Sussex Police is warning new year revellers to stay safe when celebrating in the city tonight.
It has issued the following statement: “Thousands of Brighton and Hove residents as well as visitors to the city will be wanting a great evening out this Thursday to see in the new year.
“However, some people have a tendency to drink far too much and potentially cause themselves or others harm.
“We don’t mind people enjoying themselves but we ask that they don’t overdo it and end up having a night they’d rather not remember.
“Many organisations are there to both offer support and prevent an unwelcome end to an evening, but this is quite a challenge if women and men of all ages render themselves vulnerable and are unable to keep themselves safe.
“Safe Space in West Street is available at weekends for those who need a place of safety, and taxi marshals will assist with getting you away in a cab.
“However, without setting your own rules and limits you increase the risks to yourself.
“Help us to keep you safe.
“The city partnership has already been awarded Beacon status for its effective management of the night time economy – everyone is determined to drive crime and disorder down further.

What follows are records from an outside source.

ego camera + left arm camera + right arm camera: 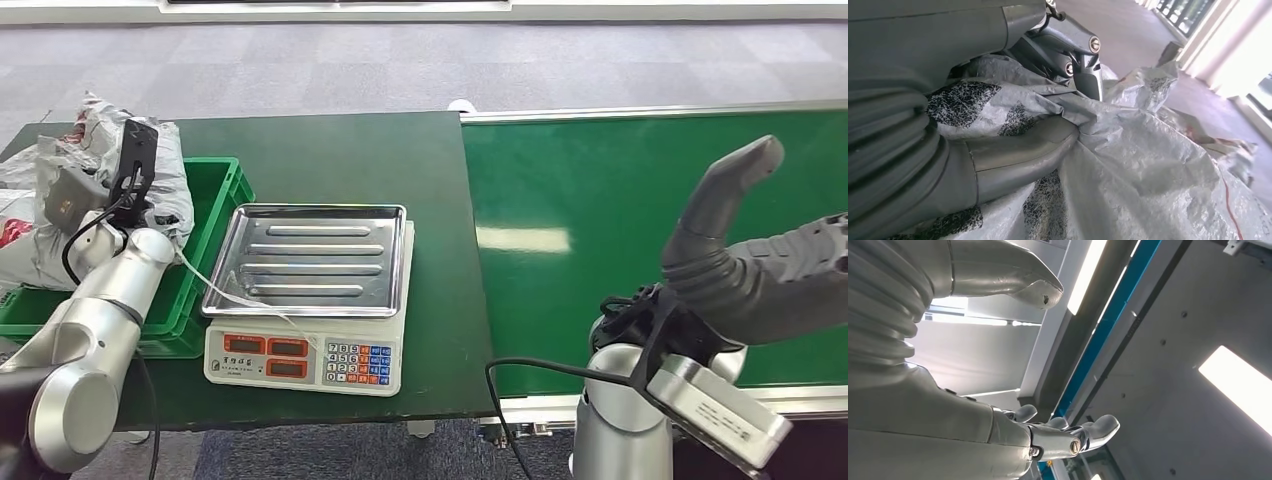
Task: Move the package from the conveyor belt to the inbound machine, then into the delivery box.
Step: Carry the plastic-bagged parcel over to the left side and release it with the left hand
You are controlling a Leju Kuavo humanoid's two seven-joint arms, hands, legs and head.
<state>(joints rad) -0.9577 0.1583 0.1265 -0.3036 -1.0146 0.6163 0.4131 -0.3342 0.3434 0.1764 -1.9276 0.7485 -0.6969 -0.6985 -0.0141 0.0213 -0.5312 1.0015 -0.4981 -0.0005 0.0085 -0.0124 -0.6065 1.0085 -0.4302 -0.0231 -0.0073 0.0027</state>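
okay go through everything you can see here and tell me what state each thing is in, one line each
Left robot hand: gripping the grey package, held over the green bin.
Right robot hand: holding nothing, fingers apart, palm turned up toward the ceiling.
Grey package: crumpled, in the left robot hand's grip.
Green bin: open-topped, other bags piled beside it.
Scale: tray bare; display readings too small to read.
Conveyor belt: surface bare.

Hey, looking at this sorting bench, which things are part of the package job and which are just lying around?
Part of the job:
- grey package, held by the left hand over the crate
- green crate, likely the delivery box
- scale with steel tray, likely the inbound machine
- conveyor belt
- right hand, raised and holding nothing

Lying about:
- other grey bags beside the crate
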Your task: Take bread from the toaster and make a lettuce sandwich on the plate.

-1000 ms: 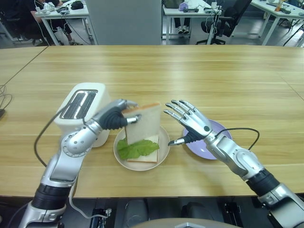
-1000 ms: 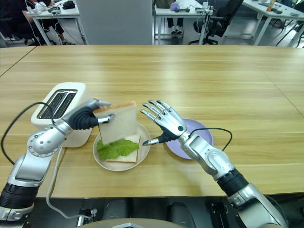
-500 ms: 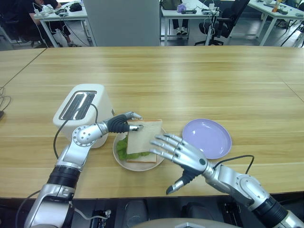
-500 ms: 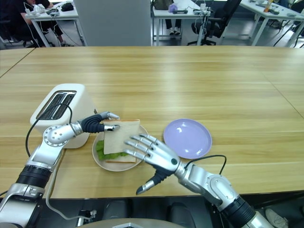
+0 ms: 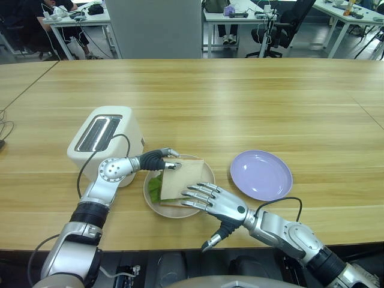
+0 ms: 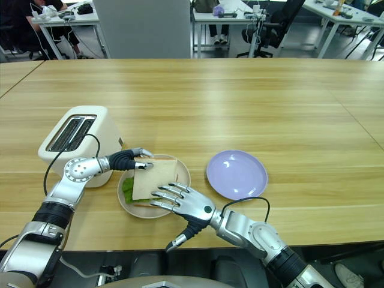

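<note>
Wooden table (image 5: 240,102): work surface, all items toward its near-left part. White toaster (image 5: 102,141): far left, slots up, no bread showing in them. Purple plate (image 5: 261,174): right of the work, bare, not needed for this step. Beige plate (image 5: 209,174): between toaster and purple plate, carrying the sandwich stack. Top bread slice (image 5: 183,177): lying nearly flat over the stack, far-left corner pinched by the left hand (image 5: 157,161). Right hand (image 5: 216,203): fingers spread and uncurled over the slice's near edge, grasping nothing; contact cannot be told. Lettuce (image 5: 153,187): green fringe showing at the slice's left side. Handling note: square the slice over the lower bread, steady it lightly with the spread fingers, then loosen the pinch and lift straight off so the slice does not drag sideways.
</note>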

“Many visitors to the city have less cash in their pockets and there is a temptation to drink more at home before they come into the city.
“The police are working closely with the local licensed venues to ensure those who are visibly drunk are not served – otherwise they will get more drunk and less able to keep themselves safe, irrespective of age of gender.
“We and our partner agencies do everything we can to try to keep people safe at what should be a very enjoyable time of year.
“It is not for us to tell you what to do but please consider good advice – with a little thought and planning you can help us to make this city even safer.”
Councillor Dee Simson, Brighton and Hove City Council’s cabinet member for community safety said: “Together with our partners we want to make sure people have a safe and enjoyable time in the city over new year.
“The council is also currently running a campaign to highlight the dangers of underage drinking.
“We are working closely with youth services and other partners to produce information for young people on staying safe and are supporting the police on initiatives such as Operation Park to tackle underage drinking in public places.
“Our message to everyone, particularly the younger age group, is there are lots of services around to help keep you safe but you can play your part by setting limits and not allowing alcohol to put you in a vulnerable situation.”
The police statement also urged people to think about the following and look after themselves:
- Know your limits and keep count of what you have drunk including what you had at home
- Plan how you are going to get home and with someone you trust
- Steer clear of drugs – in particular, don’t mix alcohol and cocaine – check out the facts
- Protect your health and consider the calories
- Be sensible with spirits.
It added some “sobering statistics”:
- 44 per cent of 18 to 24-year-olds are binge drinking
- The proportion of women aged 16-24 drinking over 35 units of alcohol a week has tripled over the past 15 years
- About 10, 000 young people a year are admitted to hospital because of drinking
- 5 per cent more people died because of drink driving in 2008 than in 2007
- Twice as many people now die from liver disease compared with 1991 – not just those who would class themselves as “alcoholics”
The police statement also included details of where people could discuss concerns and seek support?
- Ru-ok? – Young people’s substance misuse service 01273 293966
- FRANK – Confidential helpline 0800 776600
- Drinkline – Free and confidential information and advice on Freephone 0800 917 8282 from 9am to 11pm Monday to Friday.